Protecting the Wikimedia model
(Work related to access to knowledge and freedom of expression)

Digital Rights and Inclusion Forum 2023 (DRIF23)
[Read our blog post]
From 12–14 April, Wikimedians and Foundation staff presented in three sessions at the Digital Rights and Inclusion Forum 2023: Building a Sustainable Internet Future for All (DRIF23) in Nairobi, Kenya. The event is attended by African digital rights activists, scholars, and policymakers, with whom we share a multi-stakeholder approach and efforts to ensure equitable, affordable, and meaningful internet access. This was our second year supporting the event, which was hosted by Paradigm Initiative, and the first time that Wikimedians from the region participated in the event. Read our blog post, where we spoke with the people who made Foundation support of DRIF possible, and with the six Wikimedians who represented the movement at the forum about their experience, and why they think that supporting this forum matters to advance rights-respecting digital practices as well as the Wikimedia model and work.

Additional Developments
(Other work we want to share with you)

Talk at Yale Information Society Project (ISP)
[
Watch our talk]
Rebecca MacKinnon, our Vice President of Global Advocacy, was invited to give a talk at Yale Law School’s Information Society Project (ISP), a community of interdisciplinary researchers that  explores cutting-edge issues concerning technology, law, and society. Rebecca connected the concerns that she first wrote about in her 2012 book, Consent of the Networked, with today’s’ quickly changing digital and geopolitical landscape. During her talk, she discussed the challenges in holding global internet intermediaries accountable to the public interest, and the progress that has been made—and not made—during this last decade.
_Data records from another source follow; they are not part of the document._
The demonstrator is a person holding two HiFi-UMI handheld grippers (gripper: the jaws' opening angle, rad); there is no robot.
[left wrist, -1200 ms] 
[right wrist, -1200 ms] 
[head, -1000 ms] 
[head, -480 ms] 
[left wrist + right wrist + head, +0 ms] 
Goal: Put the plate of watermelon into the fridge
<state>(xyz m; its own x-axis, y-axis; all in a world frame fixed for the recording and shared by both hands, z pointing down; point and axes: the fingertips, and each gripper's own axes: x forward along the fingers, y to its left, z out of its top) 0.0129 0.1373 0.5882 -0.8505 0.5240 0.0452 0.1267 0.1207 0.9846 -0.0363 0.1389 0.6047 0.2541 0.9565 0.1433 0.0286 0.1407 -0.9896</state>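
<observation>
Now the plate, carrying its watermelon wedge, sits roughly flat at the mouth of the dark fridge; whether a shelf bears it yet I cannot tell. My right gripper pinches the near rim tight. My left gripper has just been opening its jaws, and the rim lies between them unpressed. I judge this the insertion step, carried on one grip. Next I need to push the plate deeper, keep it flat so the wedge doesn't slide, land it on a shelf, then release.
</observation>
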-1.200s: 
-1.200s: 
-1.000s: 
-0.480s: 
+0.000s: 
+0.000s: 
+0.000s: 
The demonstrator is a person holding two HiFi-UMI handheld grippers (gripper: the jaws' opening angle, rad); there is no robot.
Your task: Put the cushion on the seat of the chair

Watch Rebecca’s talk in March, recently uploaded, to learn more about why corporate accountability, human rights standards, and multi-stakeholder governance are needed to create a global culture of digital citizens and activism.

Submission to Global Digital Compact
[
Read our publication]
The Global Digital Compact is an intergovernmental consultative process open to all stakeholders—i.e., governments, the United Nations system, the private sector (including tech companies), civil society, grass-roots organizations, academia, and individuals, including youth—so they can outline shared principles for “an open, free, and secure digital future for all.” The Foundation contributed to the process because we consider it an opportunity to share our views with the international community, and to help to shape the deliberations on the Global Digital Compact, whose content will be agreed during the Summit of the Future to be held in September 2024. We submitted our responses to a survey as well as released them as a digital publication. We are also participating in the thematic deep-dives that are running from March through June. Read our contribution to better understand the Foundation’s priorities in advocating for a shared digital future that protects and supports free and open knowledge.